# How to complete this task
Going line by line through the records below, write out everything starting with the line containing "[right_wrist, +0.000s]" and going on through the line containing "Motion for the", exactly and inclusively. Pictures do not go in.

-- Opening Marker --

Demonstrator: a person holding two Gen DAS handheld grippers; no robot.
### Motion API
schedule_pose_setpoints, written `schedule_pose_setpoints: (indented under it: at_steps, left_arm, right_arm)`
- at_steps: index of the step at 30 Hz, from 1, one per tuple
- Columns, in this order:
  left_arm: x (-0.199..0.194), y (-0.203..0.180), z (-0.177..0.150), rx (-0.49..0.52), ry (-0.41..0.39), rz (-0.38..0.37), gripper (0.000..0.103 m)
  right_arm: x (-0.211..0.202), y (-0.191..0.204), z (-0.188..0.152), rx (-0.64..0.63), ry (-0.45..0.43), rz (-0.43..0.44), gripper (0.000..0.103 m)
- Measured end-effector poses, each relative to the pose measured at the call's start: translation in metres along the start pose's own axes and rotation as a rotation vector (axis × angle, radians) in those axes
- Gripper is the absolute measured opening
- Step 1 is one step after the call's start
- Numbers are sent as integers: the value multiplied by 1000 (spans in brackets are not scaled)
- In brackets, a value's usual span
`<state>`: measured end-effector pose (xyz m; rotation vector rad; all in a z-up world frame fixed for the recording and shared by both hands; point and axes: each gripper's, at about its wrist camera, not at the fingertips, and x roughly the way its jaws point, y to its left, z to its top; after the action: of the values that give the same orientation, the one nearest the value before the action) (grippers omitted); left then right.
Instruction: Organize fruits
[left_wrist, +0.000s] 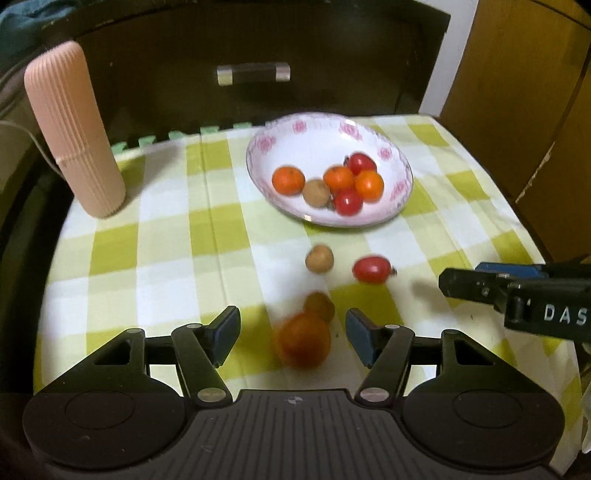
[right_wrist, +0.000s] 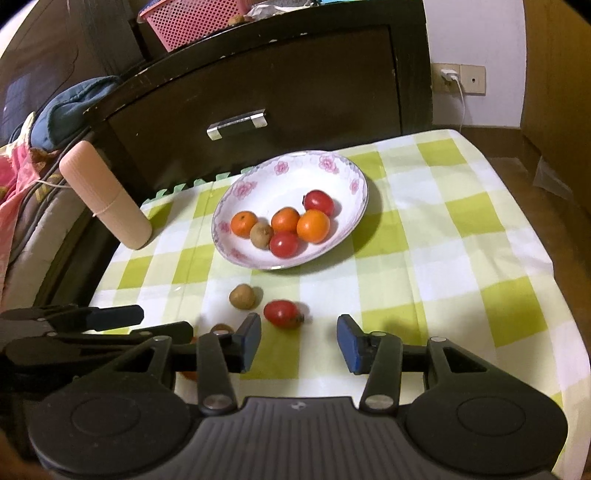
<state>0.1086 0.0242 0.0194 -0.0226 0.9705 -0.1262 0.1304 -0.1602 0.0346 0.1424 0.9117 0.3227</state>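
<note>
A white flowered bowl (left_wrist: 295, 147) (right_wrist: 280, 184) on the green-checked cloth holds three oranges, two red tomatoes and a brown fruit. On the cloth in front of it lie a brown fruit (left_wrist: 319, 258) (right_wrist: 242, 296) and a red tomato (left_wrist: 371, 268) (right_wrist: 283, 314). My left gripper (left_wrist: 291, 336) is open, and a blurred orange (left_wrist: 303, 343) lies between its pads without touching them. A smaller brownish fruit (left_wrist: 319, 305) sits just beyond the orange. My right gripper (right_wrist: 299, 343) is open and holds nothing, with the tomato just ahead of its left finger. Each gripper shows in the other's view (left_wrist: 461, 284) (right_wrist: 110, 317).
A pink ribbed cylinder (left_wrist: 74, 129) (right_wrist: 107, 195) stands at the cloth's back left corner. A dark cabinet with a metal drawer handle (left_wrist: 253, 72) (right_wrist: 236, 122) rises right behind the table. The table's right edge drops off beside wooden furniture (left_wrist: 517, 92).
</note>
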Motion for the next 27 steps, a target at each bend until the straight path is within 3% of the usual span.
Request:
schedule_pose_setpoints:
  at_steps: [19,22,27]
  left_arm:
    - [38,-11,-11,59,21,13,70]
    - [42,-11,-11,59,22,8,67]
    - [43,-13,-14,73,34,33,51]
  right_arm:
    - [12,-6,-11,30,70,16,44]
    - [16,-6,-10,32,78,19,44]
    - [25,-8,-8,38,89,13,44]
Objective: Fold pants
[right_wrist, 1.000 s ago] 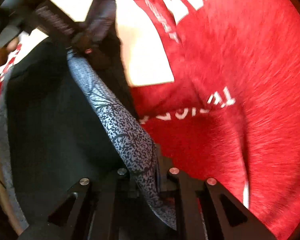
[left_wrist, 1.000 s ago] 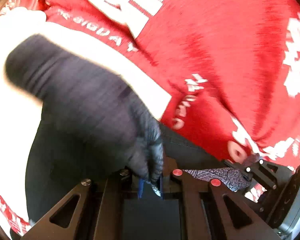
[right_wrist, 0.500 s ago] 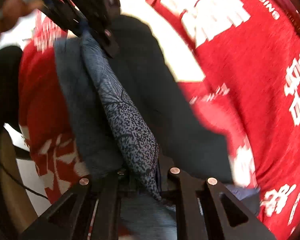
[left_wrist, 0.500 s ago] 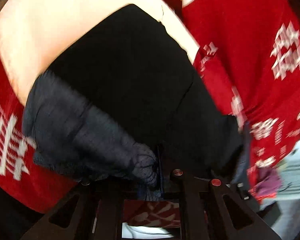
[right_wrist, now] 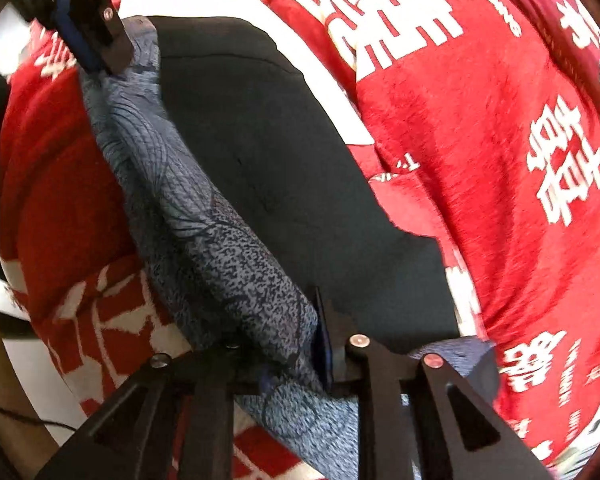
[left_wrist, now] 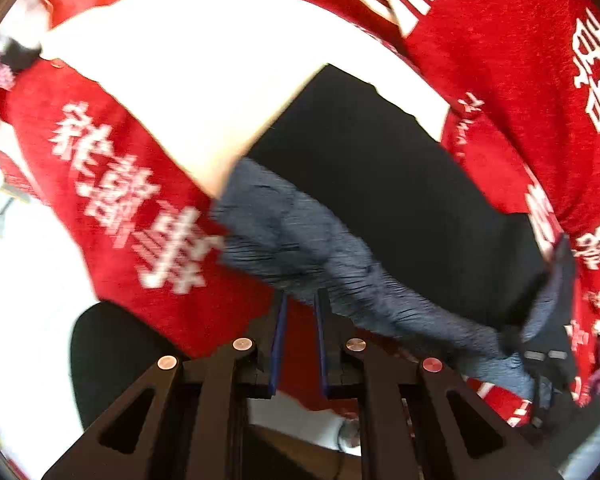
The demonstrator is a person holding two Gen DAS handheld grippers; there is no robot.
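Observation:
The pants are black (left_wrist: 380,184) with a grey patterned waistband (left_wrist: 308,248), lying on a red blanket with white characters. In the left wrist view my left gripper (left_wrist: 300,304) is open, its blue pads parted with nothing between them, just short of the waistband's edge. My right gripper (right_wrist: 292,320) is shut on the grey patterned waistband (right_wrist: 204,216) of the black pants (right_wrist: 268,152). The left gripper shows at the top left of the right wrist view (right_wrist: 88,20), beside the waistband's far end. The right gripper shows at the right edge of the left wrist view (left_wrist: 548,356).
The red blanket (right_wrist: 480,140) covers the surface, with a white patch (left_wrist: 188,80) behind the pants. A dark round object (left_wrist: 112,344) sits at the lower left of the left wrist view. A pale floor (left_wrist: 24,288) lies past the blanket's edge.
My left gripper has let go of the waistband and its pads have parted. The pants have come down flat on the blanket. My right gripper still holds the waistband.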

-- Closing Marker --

# Exercise output
[right_wrist, +0.000s] 
<state>0.1086 0.0242 0.0194 -0.0226 0.9705 -0.1262 0.1304 -0.1602 0.0346 0.1424 0.9117 0.3227</state>
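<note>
A white flowered bowl (left_wrist: 295, 147) (right_wrist: 280, 184) on the green-checked cloth holds three oranges, two red tomatoes and a brown fruit. On the cloth in front of it lie a brown fruit (left_wrist: 319, 258) (right_wrist: 242, 296) and a red tomato (left_wrist: 371, 268) (right_wrist: 283, 314). My left gripper (left_wrist: 291, 336) is open, and a blurred orange (left_wrist: 303, 343) lies between its pads without touching them. A smaller brownish fruit (left_wrist: 319, 305) sits just beyond the orange. My right gripper (right_wrist: 299, 343) is open and holds nothing, with the tomato just ahead of its left finger. Each gripper shows in the other's view (left_wrist: 461, 284) (right_wrist: 110, 317).
A pink ribbed cylinder (left_wrist: 74, 129) (right_wrist: 107, 195) stands at the cloth's back left corner. A dark cabinet with a metal drawer handle (left_wrist: 253, 72) (right_wrist: 236, 122) rises right behind the table. The table's right edge drops off beside wooden furniture (left_wrist: 517, 92).
</note>
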Motion for the next 27 steps, a target at each bend until the straight path is within 3% of the usual span.

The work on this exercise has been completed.